On 10 November 2014, the Privy Council handed down its decision in Singularis Holdings Limited v PricewaterhouseCoopers1, together with its decision in a related case, PricewaterhouseCoopers v Saad Investments Company Limited2, both on appeal from the Court of Appeal in Bermuda.  The decision provides guidance on the application of the principle of modified universalism.  

By way of background, Grant Thornton had been appointed as official liquidators to Singularis Holdings Limited ("Singularis") and Saad Investments Company Limited ("SICL" and together with Singularis, the "Companies") in the Cayman Islands, the Companies' jurisdiction of incorporation.  The liquidators obtained orders in the Cayman Islands pursuant to section 103(3) of the Companies Law (2013 Revision) against PricewaterhouseCoopers ("PwC"), the Companies' auditors registered in Bermuda, requiring PwC to deliver to the liquidators any "property or documents belonging to the Companies" in order to assist the liquidators in tracing assets.  PwC took the position, which was not contested by the liquidators, that as a matter of Cayman Islands law, the requirement to produce documents pursuant to orders made under section 103(3) of the Companies Law, was not sufficiently broad to include PwC's internal working papers because those documents would not be considered as "belonging to" the Companies.  This is the generally accepted interpretation of section 103(3) of the Companies Law, albeit this interpretation of the section has never been tested.  

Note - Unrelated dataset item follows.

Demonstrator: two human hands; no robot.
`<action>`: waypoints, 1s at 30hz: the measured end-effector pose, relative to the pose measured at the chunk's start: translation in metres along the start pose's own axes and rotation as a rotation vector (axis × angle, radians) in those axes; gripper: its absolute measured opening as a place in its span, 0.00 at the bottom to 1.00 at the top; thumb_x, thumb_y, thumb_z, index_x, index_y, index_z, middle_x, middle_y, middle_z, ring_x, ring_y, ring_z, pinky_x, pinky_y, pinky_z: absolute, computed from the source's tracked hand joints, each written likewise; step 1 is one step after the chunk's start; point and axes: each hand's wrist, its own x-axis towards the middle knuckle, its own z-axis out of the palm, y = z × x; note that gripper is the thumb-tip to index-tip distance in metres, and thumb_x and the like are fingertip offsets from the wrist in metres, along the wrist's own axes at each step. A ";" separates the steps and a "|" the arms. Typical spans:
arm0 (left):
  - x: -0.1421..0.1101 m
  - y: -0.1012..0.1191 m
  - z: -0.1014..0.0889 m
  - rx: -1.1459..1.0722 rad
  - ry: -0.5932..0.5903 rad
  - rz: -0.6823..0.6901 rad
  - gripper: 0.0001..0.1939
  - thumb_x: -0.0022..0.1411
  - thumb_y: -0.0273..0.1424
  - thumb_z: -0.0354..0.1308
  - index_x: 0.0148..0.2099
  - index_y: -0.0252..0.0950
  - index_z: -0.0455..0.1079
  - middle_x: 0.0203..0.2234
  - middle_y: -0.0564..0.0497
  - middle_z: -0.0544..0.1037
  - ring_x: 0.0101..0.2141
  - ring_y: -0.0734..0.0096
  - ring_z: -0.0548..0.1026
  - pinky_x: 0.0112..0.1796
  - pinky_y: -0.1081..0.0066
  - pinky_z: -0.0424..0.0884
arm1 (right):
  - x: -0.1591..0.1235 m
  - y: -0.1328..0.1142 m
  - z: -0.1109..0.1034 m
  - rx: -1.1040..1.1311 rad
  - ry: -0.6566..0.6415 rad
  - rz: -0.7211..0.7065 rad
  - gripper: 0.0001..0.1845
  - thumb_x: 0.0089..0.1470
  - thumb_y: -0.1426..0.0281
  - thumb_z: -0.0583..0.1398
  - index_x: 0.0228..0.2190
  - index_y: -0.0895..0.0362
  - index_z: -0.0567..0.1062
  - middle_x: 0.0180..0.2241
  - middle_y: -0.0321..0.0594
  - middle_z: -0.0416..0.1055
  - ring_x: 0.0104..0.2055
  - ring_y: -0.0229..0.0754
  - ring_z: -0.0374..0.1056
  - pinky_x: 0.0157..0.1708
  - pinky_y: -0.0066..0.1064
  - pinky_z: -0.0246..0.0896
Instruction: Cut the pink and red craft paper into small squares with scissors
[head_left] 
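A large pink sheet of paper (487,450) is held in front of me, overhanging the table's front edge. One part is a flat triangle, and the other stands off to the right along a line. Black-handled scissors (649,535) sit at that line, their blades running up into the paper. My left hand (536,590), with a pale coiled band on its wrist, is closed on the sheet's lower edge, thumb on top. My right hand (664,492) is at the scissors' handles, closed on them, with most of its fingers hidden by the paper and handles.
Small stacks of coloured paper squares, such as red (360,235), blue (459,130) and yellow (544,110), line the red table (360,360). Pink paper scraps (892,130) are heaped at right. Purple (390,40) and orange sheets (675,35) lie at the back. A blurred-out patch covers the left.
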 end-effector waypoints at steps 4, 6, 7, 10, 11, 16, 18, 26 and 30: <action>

The liquidators subsequently obtained recognition of their appointment to Singularis from the Bermudan Court and an order winding up SICL in Bermuda.  The liquidators then sought the production of PwC's internal working papers in reliance upon (i) section 195 of the Bermudan Companies Act 1981, which applied to SICL as a company being wound up in Bermuda, and (ii) the common law principles of modified universalism applicable in insolvency proceedings, in respect of Singularis.  In both cases, the liquidators considered that the orders which could be made by the Bermudan Court requiring PwC to produce documents and information would be wide enough to include PwC's internal working papers and would not be limited to documentation or information belonging to the Companies.  This is because section 195 of the Bermudan Companies Act 1981 is in broader terms than section 103(3) of the Cayman Islands Companies Law.  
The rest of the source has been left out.